THE TASK |
Only one stretch of the data below is wanted: the lines starting at the one with "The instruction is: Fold" and ending at the one with "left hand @", both included, given again exactly.

──────── RECORDED INFORMATION

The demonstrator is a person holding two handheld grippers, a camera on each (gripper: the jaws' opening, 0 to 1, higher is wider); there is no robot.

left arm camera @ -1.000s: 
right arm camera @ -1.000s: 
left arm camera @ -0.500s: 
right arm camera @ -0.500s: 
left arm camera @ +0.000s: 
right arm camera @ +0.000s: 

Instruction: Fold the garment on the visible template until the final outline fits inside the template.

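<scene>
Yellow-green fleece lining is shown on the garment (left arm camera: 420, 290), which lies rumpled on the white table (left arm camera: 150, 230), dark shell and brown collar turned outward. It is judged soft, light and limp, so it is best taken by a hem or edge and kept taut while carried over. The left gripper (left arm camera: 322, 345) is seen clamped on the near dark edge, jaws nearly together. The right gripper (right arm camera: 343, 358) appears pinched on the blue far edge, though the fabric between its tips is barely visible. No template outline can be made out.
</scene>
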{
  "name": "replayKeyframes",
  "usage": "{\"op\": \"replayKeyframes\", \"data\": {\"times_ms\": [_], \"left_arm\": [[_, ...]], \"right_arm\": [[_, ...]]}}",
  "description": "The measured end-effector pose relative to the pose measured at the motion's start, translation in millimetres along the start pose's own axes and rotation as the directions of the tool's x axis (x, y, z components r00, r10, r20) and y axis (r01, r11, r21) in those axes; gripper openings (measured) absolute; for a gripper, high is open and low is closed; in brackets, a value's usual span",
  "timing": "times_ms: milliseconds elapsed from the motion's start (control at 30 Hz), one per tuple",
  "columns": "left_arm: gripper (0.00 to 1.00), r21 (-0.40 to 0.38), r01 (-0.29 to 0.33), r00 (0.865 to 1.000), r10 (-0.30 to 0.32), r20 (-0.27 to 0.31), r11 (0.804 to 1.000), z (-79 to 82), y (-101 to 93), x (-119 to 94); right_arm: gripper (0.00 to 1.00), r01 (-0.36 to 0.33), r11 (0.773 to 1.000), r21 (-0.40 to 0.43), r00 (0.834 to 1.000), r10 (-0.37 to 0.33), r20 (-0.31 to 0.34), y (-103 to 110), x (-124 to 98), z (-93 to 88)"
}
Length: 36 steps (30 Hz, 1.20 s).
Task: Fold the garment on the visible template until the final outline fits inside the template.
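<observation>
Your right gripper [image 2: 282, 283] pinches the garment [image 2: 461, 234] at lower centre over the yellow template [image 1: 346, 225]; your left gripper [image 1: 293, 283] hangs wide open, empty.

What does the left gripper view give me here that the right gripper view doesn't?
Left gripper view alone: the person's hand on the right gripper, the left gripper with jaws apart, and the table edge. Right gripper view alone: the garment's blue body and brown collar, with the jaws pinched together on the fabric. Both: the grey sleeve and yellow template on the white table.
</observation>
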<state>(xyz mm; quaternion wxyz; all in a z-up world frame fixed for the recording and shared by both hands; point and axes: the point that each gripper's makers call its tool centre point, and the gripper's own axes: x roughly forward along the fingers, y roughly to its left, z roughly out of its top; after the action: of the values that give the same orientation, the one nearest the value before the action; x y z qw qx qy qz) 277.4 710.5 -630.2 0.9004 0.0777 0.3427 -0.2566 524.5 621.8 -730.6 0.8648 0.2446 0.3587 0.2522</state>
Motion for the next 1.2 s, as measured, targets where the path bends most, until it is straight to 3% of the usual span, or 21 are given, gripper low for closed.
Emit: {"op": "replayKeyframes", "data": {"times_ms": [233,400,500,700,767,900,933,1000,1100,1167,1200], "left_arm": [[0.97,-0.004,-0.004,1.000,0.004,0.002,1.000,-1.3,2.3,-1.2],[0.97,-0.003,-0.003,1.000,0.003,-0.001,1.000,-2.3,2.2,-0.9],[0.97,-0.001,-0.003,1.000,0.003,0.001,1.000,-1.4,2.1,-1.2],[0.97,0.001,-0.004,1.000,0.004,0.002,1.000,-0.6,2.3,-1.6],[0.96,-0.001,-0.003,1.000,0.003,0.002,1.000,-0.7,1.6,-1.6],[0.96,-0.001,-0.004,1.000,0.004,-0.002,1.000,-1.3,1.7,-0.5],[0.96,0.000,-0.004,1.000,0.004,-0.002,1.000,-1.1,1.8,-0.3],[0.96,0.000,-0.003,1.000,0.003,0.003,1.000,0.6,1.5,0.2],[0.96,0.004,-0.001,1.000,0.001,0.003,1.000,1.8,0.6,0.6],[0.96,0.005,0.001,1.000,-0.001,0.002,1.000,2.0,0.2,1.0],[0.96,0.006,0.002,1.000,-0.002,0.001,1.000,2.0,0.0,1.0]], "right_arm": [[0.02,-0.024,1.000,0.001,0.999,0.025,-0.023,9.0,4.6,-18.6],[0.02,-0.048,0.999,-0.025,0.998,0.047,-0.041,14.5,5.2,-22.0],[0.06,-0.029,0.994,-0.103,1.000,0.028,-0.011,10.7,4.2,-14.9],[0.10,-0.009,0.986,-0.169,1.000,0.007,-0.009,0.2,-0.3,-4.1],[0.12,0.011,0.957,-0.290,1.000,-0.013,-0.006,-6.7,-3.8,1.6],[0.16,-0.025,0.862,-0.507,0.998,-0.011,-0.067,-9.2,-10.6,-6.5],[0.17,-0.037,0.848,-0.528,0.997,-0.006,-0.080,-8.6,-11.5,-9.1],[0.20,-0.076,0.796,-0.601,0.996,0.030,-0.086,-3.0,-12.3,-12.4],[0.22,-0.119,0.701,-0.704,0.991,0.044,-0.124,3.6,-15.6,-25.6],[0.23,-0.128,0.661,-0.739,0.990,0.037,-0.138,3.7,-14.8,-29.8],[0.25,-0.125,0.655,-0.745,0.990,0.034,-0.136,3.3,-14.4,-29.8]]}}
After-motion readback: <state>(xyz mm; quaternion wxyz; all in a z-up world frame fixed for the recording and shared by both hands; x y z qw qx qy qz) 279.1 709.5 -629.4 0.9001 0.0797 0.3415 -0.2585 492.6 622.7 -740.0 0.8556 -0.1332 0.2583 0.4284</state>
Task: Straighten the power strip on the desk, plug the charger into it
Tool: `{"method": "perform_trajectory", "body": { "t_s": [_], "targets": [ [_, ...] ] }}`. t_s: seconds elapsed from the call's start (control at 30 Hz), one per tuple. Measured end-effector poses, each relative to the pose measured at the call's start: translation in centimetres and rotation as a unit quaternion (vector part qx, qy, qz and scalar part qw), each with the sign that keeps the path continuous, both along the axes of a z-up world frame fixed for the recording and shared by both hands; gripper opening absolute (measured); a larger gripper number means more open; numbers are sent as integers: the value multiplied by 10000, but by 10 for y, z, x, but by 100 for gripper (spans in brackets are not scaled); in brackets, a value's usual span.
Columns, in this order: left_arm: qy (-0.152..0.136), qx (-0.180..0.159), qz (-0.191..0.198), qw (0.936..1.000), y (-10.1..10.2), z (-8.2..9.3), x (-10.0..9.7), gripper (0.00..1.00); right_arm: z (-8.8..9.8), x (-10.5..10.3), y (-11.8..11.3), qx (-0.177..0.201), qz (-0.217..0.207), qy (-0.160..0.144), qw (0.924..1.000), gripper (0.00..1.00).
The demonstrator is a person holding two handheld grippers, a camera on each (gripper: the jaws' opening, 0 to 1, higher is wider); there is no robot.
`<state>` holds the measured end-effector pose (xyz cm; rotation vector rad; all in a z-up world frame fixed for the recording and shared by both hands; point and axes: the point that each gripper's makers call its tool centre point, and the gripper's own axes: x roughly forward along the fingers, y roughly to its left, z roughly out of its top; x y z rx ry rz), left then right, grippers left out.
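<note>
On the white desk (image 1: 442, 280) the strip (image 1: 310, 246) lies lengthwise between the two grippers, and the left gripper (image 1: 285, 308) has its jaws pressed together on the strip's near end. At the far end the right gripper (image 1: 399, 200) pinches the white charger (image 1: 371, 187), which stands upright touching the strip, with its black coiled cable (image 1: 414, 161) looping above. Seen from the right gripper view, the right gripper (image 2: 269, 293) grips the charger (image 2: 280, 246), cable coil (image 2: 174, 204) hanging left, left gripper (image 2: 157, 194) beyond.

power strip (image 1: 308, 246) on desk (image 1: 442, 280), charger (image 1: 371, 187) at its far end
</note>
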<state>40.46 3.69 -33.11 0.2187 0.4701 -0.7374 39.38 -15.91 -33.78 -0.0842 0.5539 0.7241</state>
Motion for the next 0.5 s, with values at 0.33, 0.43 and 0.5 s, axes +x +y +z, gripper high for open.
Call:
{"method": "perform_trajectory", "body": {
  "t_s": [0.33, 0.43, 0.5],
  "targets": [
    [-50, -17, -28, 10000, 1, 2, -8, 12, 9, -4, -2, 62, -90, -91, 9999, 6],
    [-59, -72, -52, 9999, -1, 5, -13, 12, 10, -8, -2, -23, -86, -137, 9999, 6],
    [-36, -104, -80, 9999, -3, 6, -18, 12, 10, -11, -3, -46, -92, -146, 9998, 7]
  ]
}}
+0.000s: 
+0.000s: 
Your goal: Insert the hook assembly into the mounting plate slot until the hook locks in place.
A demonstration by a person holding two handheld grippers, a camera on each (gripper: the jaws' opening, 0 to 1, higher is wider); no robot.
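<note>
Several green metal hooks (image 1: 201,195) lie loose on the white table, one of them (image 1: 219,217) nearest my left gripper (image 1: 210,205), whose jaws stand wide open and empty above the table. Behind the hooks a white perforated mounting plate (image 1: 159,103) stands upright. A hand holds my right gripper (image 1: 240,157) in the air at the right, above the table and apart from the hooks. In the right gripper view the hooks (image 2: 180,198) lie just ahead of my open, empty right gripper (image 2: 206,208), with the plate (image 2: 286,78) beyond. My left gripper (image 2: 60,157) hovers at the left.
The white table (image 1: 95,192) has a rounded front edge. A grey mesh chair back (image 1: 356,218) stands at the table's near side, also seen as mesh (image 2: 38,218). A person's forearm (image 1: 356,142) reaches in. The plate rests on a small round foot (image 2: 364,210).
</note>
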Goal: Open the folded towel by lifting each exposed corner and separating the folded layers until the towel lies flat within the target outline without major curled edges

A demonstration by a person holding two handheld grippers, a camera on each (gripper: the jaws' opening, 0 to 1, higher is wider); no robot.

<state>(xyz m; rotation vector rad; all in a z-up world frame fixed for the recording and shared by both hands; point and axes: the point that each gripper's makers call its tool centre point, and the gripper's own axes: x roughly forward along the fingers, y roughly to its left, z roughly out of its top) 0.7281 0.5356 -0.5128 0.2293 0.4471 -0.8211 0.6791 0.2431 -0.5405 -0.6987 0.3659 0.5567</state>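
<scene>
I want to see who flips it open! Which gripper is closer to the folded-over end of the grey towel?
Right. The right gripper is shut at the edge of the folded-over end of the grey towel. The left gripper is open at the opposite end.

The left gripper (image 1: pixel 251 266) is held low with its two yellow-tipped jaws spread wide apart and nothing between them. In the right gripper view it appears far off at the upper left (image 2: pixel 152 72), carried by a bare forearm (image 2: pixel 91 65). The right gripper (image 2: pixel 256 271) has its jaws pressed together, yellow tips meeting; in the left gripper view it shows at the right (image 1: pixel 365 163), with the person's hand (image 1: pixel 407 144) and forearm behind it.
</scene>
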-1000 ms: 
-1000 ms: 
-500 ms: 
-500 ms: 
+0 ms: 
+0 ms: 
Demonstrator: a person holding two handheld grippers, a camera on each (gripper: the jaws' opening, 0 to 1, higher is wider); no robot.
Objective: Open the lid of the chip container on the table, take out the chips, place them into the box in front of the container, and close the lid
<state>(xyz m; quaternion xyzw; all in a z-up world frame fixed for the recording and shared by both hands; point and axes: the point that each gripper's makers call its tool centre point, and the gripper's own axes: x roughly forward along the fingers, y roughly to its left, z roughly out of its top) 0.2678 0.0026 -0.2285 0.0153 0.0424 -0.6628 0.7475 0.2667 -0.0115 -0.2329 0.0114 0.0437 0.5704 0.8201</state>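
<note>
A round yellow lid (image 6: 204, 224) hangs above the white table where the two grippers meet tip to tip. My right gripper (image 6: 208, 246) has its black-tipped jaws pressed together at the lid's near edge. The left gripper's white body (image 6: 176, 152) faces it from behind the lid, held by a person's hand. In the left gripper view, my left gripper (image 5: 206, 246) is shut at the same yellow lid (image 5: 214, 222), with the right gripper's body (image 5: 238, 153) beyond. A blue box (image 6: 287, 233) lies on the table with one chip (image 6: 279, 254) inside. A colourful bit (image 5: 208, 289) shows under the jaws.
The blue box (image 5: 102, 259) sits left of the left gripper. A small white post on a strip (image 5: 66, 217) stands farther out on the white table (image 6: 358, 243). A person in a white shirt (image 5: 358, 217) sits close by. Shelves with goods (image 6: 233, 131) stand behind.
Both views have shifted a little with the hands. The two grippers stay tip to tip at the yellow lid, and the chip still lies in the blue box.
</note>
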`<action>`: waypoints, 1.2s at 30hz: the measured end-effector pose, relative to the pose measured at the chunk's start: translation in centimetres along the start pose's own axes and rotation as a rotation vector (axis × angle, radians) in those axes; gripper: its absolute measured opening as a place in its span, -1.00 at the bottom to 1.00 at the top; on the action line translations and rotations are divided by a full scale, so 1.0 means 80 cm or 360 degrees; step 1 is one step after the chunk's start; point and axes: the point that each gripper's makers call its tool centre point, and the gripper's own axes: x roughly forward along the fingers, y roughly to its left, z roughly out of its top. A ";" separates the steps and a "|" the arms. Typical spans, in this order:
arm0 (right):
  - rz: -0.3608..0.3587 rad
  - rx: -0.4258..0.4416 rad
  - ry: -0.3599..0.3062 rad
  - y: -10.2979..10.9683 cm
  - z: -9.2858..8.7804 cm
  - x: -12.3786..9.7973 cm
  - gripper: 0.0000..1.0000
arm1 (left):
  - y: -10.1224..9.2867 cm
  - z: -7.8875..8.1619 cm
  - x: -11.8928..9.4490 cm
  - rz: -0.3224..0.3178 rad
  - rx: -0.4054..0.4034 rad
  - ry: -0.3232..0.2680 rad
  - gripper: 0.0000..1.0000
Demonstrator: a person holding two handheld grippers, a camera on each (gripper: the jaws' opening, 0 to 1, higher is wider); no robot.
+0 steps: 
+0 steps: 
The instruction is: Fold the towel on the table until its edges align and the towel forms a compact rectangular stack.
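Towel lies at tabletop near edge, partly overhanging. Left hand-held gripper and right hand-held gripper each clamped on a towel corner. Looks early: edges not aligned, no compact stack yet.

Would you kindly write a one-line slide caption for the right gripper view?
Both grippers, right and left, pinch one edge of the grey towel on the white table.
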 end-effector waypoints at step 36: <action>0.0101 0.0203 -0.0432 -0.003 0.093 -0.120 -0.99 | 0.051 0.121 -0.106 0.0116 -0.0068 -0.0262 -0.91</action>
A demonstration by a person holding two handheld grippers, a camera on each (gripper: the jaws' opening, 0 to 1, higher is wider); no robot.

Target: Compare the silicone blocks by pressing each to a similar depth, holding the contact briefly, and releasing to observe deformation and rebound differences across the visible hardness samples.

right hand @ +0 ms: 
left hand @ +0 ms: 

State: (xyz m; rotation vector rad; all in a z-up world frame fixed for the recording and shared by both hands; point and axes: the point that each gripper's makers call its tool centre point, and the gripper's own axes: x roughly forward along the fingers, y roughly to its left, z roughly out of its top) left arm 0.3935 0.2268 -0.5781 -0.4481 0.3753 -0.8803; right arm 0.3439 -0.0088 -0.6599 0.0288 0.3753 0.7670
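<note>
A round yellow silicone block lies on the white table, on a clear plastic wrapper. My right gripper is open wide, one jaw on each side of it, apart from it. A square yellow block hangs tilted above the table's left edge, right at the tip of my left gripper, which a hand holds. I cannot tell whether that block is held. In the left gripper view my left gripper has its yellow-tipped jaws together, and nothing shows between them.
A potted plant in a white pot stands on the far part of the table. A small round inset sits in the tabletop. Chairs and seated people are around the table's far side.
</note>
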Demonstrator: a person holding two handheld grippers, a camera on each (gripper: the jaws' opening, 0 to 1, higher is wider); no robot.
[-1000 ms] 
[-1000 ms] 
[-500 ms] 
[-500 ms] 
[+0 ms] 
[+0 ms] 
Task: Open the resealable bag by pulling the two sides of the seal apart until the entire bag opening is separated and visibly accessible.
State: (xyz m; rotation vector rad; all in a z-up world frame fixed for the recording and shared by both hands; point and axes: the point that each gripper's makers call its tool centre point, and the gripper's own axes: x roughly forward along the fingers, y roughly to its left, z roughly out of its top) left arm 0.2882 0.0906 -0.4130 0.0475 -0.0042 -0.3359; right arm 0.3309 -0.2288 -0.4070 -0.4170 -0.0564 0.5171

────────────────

TASK ANSWER |
The instruction is: Fold the towel on the table until its edges align and the towel forms a compact rectangular stack.
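Towel lies at tabletop near edge, partly overhanging. Left hand-held gripper and right hand-held gripper each clamped on a towel corner. Looks early: edges not aligned, no compact stack yet.

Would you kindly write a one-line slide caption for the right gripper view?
Both grippers, right and left, pinch one edge of the grey towel on the white table.
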 end-effector waypoints at step 36: <action>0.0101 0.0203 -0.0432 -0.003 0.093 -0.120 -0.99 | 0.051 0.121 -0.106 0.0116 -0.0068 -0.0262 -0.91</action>
A demonstration by a person holding two handheld grippers, a camera on each (gripper: the jaws' opening, 0 to 1, higher is wider); no robot.

Target: Compare the silicone blocks by pressing each to a similar depth, holding the contact briefly, and releasing to observe deformation and rebound differences across the visible hardness samples.

right hand @ +0 ms: 
left hand @ +0 ms: 

The exercise is done now.